【Company Research】Alibaba (9988 HK) – 2QFY21 beat on margin

Alibaba delivered solid 2QFY21 results, with revenue/Non GAAP net profit +30% YoY/+44% YoY, 0%/23% above consensus. CMR +20% YoY, in line with our estimate. We reiterate our confidence on BABA’s secular growth, backed by livestreaming initiatives, Taobao deals penetration and cloud opportunity. We slightly raised its earnings by 4%/5%/5% in FY21/22/23E for Sun Art consolidation and better margin of emerging business, with TP of HK$349.4 (from HK$345.0).
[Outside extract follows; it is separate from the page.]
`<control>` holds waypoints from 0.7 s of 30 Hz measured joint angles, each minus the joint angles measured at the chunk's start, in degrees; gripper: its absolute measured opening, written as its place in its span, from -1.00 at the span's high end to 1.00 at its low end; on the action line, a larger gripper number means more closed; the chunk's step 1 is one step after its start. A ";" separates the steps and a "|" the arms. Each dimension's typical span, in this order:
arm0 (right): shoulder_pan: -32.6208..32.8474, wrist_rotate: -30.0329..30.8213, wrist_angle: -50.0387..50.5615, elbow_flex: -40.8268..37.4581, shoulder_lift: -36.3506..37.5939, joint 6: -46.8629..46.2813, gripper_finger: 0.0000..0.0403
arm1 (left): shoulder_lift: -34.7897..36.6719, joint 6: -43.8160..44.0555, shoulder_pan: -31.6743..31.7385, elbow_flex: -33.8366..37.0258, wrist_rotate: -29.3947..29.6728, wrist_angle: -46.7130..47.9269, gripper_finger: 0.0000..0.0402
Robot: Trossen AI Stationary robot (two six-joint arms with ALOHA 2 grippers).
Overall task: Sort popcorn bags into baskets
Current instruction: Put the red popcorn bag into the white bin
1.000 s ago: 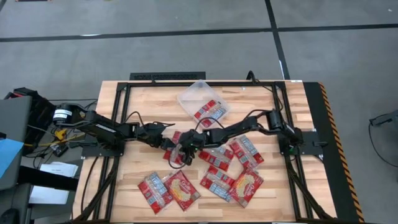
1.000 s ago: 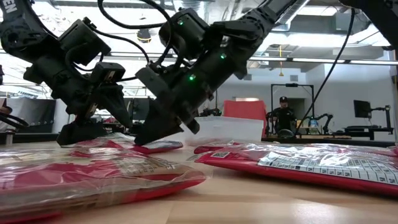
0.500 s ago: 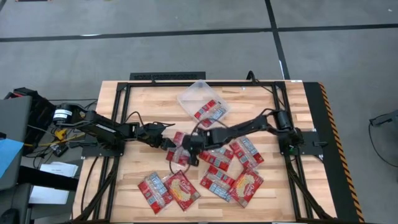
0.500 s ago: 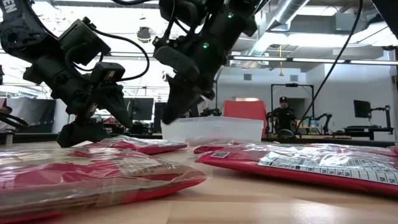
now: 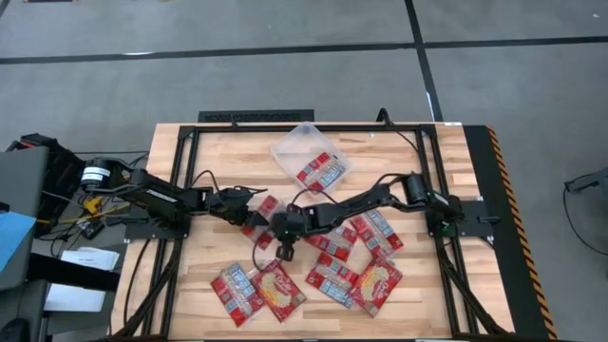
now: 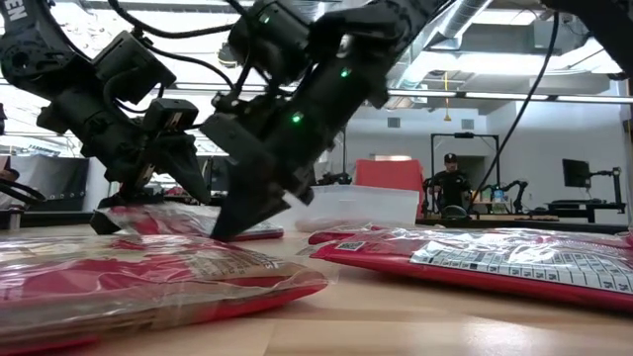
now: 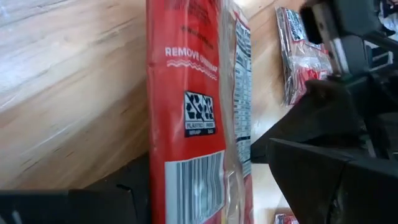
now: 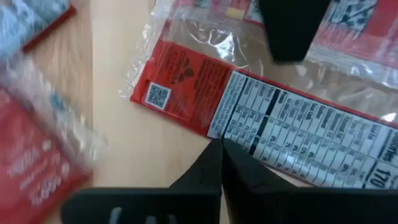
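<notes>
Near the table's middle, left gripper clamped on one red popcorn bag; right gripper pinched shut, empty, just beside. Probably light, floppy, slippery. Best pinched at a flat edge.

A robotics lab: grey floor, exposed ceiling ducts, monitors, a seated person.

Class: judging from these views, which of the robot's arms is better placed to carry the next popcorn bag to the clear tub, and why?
Probably the left: the left gripper already straddles a popcorn bag. The right gripper is shut and empty above the table.
</notes>
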State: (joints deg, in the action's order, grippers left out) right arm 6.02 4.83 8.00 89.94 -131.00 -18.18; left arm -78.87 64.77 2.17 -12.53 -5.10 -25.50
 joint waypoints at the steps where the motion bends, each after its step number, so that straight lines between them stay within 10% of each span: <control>1: -0.46 -0.88 0.92 0.63 -0.19 -0.65 0.84 | 0.00 0.00 0.00 0.00 -0.04 -0.12 -0.23; 6: -1.56 -1.67 5.56 1.48 0.86 0.06 0.85 | 0.00 0.03 0.06 0.00 -0.13 -0.86 -0.02; 13: -2.29 2.49 16.83 1.54 9.56 4.72 0.94 | 0.59 0.37 2.51 0.03 -1.81 -3.25 0.88; 21: -2.46 10.74 30.54 1.41 23.74 5.19 0.81 | 5.89 1.07 7.95 -4.59 -8.81 -3.56 0.94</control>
State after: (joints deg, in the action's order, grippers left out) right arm 3.55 15.57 38.54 91.35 -107.27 -12.99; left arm -72.98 65.84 10.13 -17.13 -13.92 -29.05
Valuation at 24x FY22E P/E is not demanding, and we expect further catalysts to come (e.g. cloud quarterly breakeven, “11.11”).

 

  • 2QFY21 beat on margin. 2QFY21 topline/bottom line grew 30%/44% YoY, 0%/23% above consensus. Adj. EBITA margin came out at 27% (vs. our estimate of 26%), mainly on narrowing loss margin of local service, Cainiao, DME and cloud. Market concern lies on its moderate Tmall GMV (+21% YoY) and core commerce EBITA margin decline (35%, -3ppts YoY, in line with our estimate). We view it as soft seasonality and strategic investment in Taobao deal & Juhuasuan user acquisition, and we suggest to move into 3QFY21E with eye-catching 11.11. Moreover, strong Cloud (topline +60% YoY, adj. EBITA margin narrowing to -1%) and Cainiao rev acceleration strengthened its breakeven insights.

 

  • Solid core commerce, and eyes on “11.11”.  2QFY21 CMR grew 20% YoY, in line with our estimate. Taobao online physical goods GMV saw high-teens yoy growth in 2QFY21. Taobao Live impressed us, with > RMB350bn GMV for 12-m ended on 30 Sep 2020. We expect higher ads performance and stronger engagement ahead, boosted by upgraded model, new brand incubating and enriched ads format, but it would take some time to see meaningful rev contribution. Looking ahead, we are bullish on its 11.11 momentum, backed by: 1) livestreaming to stimulate engagement; 2) prepayment features and festival extension (two periods) to give SMEs more exposure; and 3) enhanced logistics.

 

  • Maintain BUY.  We think BABA is well positioned to capture online consumption recovery and long-term benefit from structural opportunities. Given Sun Art consolidation and better margin of emerging business, we slightly raised its earnings by 4%/5%/5% in FY21/22/23E, with SOTP-based TP of HK$349.4 (31x FY22E P/E).